I had done a few interviews, but I was feeling like I was getting turned away because of my seniority because when I did follow up, there were first-year teachers getting hired. And that is a huge thing for districts, especially with budgets nowadays. So I was hopeful, but I went into the 2021 school year thinking, I'm going to bloom where I'm planted, and I kept teaching and telling myself, Bloom where you're planted, it's going to be okay

Following that confrontation in the hallway, my principal pulled me into a meeting where I was blindsided by him and the assistant principal, and they did bring up some of my negative behaviors, which I recognized and I apologized. I was hoping that it would speak to my character and show that I truly want to do what's best and that I'm going to take accountability for my actions.

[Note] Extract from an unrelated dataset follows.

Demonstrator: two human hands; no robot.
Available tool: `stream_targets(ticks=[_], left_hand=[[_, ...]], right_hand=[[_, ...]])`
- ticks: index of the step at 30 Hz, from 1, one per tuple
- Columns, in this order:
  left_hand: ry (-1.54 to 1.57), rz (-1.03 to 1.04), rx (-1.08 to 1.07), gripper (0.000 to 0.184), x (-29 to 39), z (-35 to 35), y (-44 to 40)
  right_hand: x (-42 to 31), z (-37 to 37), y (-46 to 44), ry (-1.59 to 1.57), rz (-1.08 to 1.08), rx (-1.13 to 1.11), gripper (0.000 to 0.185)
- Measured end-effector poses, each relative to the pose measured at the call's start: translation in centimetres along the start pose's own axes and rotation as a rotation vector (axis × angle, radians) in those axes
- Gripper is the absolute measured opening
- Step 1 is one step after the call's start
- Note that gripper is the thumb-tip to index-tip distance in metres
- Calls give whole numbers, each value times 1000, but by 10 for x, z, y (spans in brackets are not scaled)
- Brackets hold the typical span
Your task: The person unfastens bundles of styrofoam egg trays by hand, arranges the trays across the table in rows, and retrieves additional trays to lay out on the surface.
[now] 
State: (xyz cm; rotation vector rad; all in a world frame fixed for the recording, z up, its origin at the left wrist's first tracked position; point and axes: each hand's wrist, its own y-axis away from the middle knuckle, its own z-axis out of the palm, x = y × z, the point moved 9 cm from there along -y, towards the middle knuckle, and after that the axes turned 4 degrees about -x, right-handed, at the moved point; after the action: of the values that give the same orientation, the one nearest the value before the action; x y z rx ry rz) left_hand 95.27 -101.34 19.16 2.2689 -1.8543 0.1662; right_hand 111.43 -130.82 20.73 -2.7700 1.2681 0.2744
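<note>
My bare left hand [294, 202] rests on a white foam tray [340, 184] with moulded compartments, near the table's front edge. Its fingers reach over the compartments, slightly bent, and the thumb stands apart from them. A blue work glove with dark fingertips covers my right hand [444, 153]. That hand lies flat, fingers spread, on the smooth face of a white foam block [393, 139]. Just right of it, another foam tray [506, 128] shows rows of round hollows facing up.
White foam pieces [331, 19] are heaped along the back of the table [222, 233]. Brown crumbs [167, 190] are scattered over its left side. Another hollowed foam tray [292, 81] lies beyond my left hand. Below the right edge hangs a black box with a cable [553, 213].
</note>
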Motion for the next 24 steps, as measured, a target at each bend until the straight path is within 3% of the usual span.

And I tried to have a constructive conversation about the school climate and the teacher struggle and burnout that was happening in our building, but they were not hearing it. I was told that student behavior is not going to change, and if I didn't like how they were handling things, I was welcome to leave. 

Amber:  I've heard this from a few other teachers that that's the attitude of their administration. 

I struggle with behavior challenges in my own classroom, and I teach kindergarten, not seventh-grade science, but they're still very extreme. And I thought to myself many times this year, What would I do if I did not have such an involved and present and supportive administration? I am so lucky because not everybody has that.  I don’t know what I would do. I am pulling out all of my tricks, and all of my strategies that I've learned about managing extreme behaviors, but sometimes they just don't work, so then I need someone else to help me. 

I'm so sorry that you dealt with that. And, gosh, doesn't that say something about the self-awareness of those administrators? That cockiness telling people to leave? Who are you going to get to replace these teachers that you're telling to leave? And if they're leaving in droves, what does that tell you? 

Sherree: My principal at the time shared a story from his brother, who is a police officer, that police officers are now trained to - if they're in some kind of confrontation - not to pursue. So his justification was that if cops can't follow a criminal, why am I going to follow these kids and correct their behavior? This mindset just blew my mind.

So I was thinking about leaving, but I told myself that if I was still there in the fall I was going to make the best out of it, but I was very active about leaving.  

Amber: Here's something I want to make sure that’s very clear, you cannot self-care your way out of a toxic workplace. You can’t. There are two things that either one or both have to change when you're going through burnout.  You have to change yourself: you have to build self-awareness, you have to think about your habits, you have to think about your mindset and your beliefs. But if you do all of that work and you're working in a toxic environment, nothing is going to change. You can't change other people. You cannot change leadership. Sherree, I'm so glad you've shared everything that you've shared because you clearly have worked on yourself and owned up to your own negative attitude that you had, but you can't self-care your way out of a toxic workplace. I'm so glad that you're sharing this because this is what it's all about, it's about gaining that empowerment and self-confidence to say, This is not the right place for me. I'm going to take my talents elsewhere

Sherree: It was hard.  I poured my heart and soul into that school and into the curriculum. I thought they were going to carry me out of there on a stretcher and that I was going to be there for a long time. It was heart-wrenching, but it was definitely something that had to do. 

The other thing I would like to point out is something that you say a lot which is, Burned-In Teachers don't always have it all together.  We have bad days, and we sometimes even have bad weeks, but we don't stay there, whereas I was kind of stuck there.  As you said, I did the work, but no matter what I did, it wasn't getting better. So changing my environment definitely had to be the solution.

Amber: Can you tell us about your new life at your new school? Was it a good transition? Are you so glad you took the leap and that you kept trying? Was it all worth it?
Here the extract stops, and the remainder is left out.